StreamSplat: Online 3D Gaussian Splatting

Updated 11 June 2026

StreamSplat is an online approach for 3D Gaussian Splatting that processes uncalibrated video streams frame-by-frame, enabling real-time dynamic scene reconstruction.
It employs probabilistic encoding and dynamic token fusion to maintain temporal coherence and robust geometry without relying on full video buffering or global optimization.
The method integrates memory-efficient redundancy compression and selective fusion strategies to achieve bounded GPU memory usage and near real-time performance.

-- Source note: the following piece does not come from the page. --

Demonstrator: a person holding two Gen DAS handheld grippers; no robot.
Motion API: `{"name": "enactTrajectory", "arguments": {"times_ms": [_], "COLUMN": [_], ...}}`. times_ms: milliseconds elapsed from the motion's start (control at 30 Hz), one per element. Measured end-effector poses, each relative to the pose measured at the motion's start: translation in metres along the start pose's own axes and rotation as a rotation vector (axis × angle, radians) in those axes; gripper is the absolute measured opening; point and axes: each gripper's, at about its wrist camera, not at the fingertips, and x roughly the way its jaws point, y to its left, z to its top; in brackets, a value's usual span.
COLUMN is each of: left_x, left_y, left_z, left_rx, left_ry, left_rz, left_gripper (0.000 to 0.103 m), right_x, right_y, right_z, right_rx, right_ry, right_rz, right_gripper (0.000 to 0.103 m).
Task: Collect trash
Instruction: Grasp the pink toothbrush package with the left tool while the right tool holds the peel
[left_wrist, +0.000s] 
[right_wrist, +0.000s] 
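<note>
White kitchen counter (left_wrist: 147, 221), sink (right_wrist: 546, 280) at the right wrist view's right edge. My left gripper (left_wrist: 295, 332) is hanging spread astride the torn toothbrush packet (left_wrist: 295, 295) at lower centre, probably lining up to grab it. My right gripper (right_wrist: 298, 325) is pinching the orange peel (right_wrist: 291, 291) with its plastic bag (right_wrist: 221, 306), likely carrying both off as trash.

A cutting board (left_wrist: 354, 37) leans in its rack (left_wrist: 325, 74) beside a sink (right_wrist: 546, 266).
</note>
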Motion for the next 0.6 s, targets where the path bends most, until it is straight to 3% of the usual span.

StreamSplat refers to a class of online, real-time 3D Gaussian Splatting (3DGS) methodologies capable of incrementally reconstructing dynamic or static 3D scene representations from long, potentially uncalibrated video streams or image sequences. These approaches are distinguished by their streaming architectures, probabilistic formulations, and memory/pruning mechanisms that avoid full video buffering or global optimization—enabling efficient, theoretically unbounded video processing (Wu et al., 10 Jun 2025, Huang et al., 22 Jul 2025).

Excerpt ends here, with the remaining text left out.